Samuel offered his hand.

Looking a little puzzled, Wagner took it and shook.

“Thank you, Wagner. It’s always a pleasure to see you again.” Samuel used the moment of contact to make sure that Wagner’s mind was still firmly under his control.

It was. Wagner had no ulterior motive except to protect the clients of his bank.

Yet as he shut the door behind him, as the thick steel closed so quietly and the turn of the key in the lock was so final, the Chosen Ones looked uncomfortable . . . except Aaron Eagle, who, as the world’s most proficient thief, had spent more time in closed bank vaults than the rest of them.

Aaron strolled to the box and fiddled with the latch, then shook his head and backed away.

Isabelle restlessly rotated her shoulders. “Sammy, couldn’t you have controlled Wagner’s mind and made him leave the door unlocked?”

Isabelle Mason was Samuel’s wife, the love of his life, with a high-class Boston accent, delicate bones, and exotically slanted blue eyes.

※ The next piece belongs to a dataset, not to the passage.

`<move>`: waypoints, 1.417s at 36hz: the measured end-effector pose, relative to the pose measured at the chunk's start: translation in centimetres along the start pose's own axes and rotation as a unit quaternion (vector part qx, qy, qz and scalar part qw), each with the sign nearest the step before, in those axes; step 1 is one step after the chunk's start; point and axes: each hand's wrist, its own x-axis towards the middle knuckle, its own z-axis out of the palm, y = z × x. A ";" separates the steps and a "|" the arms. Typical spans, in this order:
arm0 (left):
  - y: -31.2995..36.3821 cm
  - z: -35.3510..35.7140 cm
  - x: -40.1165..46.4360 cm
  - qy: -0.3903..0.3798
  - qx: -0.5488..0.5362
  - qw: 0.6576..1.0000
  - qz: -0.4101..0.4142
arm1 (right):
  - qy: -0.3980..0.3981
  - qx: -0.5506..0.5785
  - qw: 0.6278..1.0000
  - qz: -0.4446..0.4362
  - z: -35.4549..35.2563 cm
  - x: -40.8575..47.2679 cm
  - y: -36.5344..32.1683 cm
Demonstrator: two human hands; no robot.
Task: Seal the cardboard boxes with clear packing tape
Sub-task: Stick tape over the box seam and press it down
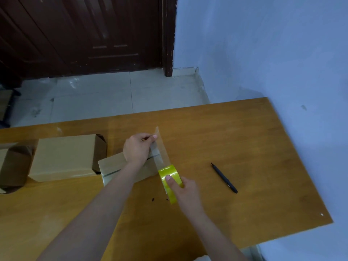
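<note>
left hand (136,149) pinches glossy clear tape strip (160,147); right hand (185,191) grips yellow roll (170,182) over cardboard box (113,164).

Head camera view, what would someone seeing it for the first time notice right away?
Probably the yellow-looking tape roll held in the right hand near the middle of the wooden table, with a clear strip of tape pulled up to the left hand, which pinches its end above a small cardboard box. Next, the black pen-like tool lying alone to the right, and a larger cardboard box to the left.
</note>
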 end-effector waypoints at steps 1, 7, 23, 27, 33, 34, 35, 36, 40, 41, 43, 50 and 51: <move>0.0 0.1 0.0 0.001 0.005 1.000 0.004 | -0.002 0.004 1.000 0.002 0.0 -0.1 0.0; 0.0 0.2 0.2 0.005 0.020 1.000 0.012 | -0.012 0.026 1.000 0.009 -0.4 0.2 0.0; -0.3 0.6 0.8 -0.001 0.060 0.998 0.018 | -0.022 0.036 0.999 0.020 -0.1 0.8 0.0; 0.0 0.5 0.8 -0.002 0.062 0.998 0.013 | -0.018 0.026 0.999 0.011 0.1 0.8 0.1; 0.2 0.6 0.8 -0.002 0.065 0.998 0.004 | -0.013 0.024 1.000 0.009 0.4 0.9 0.3; 0.2 0.5 0.8 -0.002 0.067 0.998 0.004 | -0.012 0.013 1.000 0.006 0.5 0.9 0.4; 0.2 0.5 0.8 -0.002 0.070 0.998 0.005 | -0.013 0.009 1.000 0.004 0.6 0.9 0.5; 0.2 0.5 0.8 -0.001 0.073 0.997 0.007 | -0.016 0.012 1.000 0.004 0.7 0.9 0.8; 0.1 0.5 1.0 -0.005 0.087 0.996 0.010 | -0.023 0.038 0.999 0.023 0.8 1.2 1.6; 0.1 0.5 1.0 -0.009 0.094 0.995 0.012 | -0.027 0.043 0.998 0.027 0.7 1.2 1.6; 0.2 0.5 1.1 -0.016 0.107 0.994 0.012 | -0.034 0.048 0.998 0.030 0.7 1.2 1.6; 0.5 0.2 2.0 -0.060 0.103 0.992 -0.043 | -0.051 0.048 0.997 0.018 0.5 1.2 1.3; 0.6 0.2 2.2 -0.067 0.098 0.991 -0.055 | -0.054 0.051 0.997 0.018 0.5 1.2 1.2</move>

She never raised her voice; she never broke a sweat—and oh, God, how could he forget? She was the healer for the Chosen Ones.

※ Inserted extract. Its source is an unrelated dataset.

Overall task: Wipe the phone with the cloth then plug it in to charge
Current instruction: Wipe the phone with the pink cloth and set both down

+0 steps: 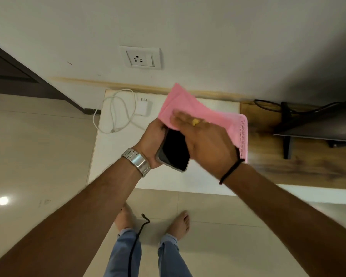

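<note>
Phone point(174, 150), screen dark, sits mid-frame cupped in the left hand point(152, 142), while the right hand point(204, 138), fingers straight, presses the pink cloth point(180, 104) onto its upper end; the white charger point(143, 107) lies upper left.

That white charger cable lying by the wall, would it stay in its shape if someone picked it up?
Probably not. The cable lies in loose loops on the white surface, so it looks floppy and would likely dangle. Its adapter seems the heavier end, so it may swing or drag.
</note>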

That meant she absorbed injury in order to heal them, and in doing that . . . she absorbed their pain.

He couldn’t stand to see her hurting. That was why he tried to keep her away from trouble.

Not that she ever listened to him.

But he did everything he could to make her happy, so now he said, “I could try. But when it comes to mind control, it’s best to keep it simple, to never go against ingrained behavior—and Wagner’s compulsion to protect the stolen billions in cash and jewels is ingrained in him. I convinced Wagner that we all have the right to be in here. For now, that’s enough.”

“You’re right.” Isabelle smiled at Samuel, her lips trembling. “Ever since you and I were trapped together, I get a little uneasy underground.”

He caught her hand and placed a warm, intimate kiss in her palm. In a deep voice that both reminded and enticed, he said, “Some good things occurred while we were trapped together, too.”

Her smile strengthened. “I know.”

“Nothing like those good things are going to happen now with the rest of us here,” Aaron said. “Right, Samuel?
Right?

Samuel grinned at his friend. “Right.”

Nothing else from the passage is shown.